**GOAL OF THE EXERCISE:** Set down exactly the lines below between the line holding "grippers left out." and the line holding "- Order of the", inclusive; no other line belongs in the answer.

**COLLECTED DATA:**
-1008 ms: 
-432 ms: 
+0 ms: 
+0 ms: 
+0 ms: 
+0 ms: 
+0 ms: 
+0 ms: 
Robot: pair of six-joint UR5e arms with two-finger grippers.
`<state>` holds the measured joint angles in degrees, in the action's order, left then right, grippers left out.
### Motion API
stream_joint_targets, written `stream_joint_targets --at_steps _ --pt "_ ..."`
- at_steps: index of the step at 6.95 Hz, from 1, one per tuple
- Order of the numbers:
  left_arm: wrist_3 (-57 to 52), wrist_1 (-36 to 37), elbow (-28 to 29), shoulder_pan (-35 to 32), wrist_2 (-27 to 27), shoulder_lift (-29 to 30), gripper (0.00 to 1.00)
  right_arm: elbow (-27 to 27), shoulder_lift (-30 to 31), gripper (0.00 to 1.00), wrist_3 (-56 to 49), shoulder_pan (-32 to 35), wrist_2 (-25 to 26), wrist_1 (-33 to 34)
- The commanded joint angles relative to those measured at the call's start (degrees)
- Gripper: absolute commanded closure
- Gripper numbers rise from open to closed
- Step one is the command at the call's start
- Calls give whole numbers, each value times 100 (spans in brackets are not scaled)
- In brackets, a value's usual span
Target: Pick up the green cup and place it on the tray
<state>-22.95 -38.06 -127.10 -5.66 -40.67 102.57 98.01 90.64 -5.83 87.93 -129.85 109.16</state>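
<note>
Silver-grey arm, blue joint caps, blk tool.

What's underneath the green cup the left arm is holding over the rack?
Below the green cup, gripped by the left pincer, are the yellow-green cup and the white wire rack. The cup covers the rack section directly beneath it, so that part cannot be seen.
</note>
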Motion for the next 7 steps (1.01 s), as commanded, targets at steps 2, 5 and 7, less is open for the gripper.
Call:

**TASK ANSWER:**
`<state>` holds the measured joint angles in degrees, in the action's order, left then right, grippers left out.
### Motion API
stream_joint_targets, written `stream_joint_targets --at_steps _ --pt "_ ..."`
- at_steps: index of the step at 6.95 Hz, from 1, one per tuple
- Order of the numbers:

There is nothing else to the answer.